Quote: EvenBobLet me explain how it works. Read carefully.
You bet on 1 and 2 and each wins 50%
of the time. But on this spin the first
dozen loses because it only wins half
the time. The second bet loses because
it only wins half the time. The third
dozen wins. So yes, all 3 can have
theoretical chance of being 50%.
So how often will the first and second
dozen win?
I am sorry but that is simply not how math works.
The question is impossible to answer because your assumptions are wrong.
If there is an event with three options, and one of them must happen, then all three options cannot each be 50%.
The percentages of all possible options have to add up to 100.
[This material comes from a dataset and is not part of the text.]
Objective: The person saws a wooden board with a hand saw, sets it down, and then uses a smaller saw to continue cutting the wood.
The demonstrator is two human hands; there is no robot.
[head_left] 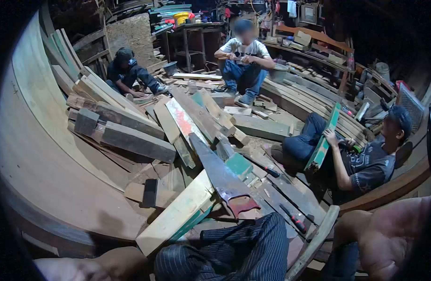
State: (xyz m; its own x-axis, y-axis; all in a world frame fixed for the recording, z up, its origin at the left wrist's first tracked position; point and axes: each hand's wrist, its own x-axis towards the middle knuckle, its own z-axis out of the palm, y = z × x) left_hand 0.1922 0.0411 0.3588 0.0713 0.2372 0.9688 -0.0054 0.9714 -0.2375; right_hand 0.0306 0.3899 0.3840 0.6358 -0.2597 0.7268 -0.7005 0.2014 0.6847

Quote: sodawaterI am sorry but that is simply not how math works.
.
If you have a 50% chance of getting 12 out
of 36 numbers correct that does not mean
you will win every time. If you a have 50% chance
on each of two dozens, you still won't win
every time. How often will the dozen not
bet on show up? Keep in mind you're
obviously not betting the same 2 dozens
every time.
Quote: EvenBobIf you a 50% chance
on each of two dozens, you still won't win
every time.
By definition, if you have a 50% chance on each of two dozens on the same wheel on the same spin, you will win 100% of the time.
If you have a 50% chance on each of two dozens on different wheels and/or different spins, you will win 3/4 of the time.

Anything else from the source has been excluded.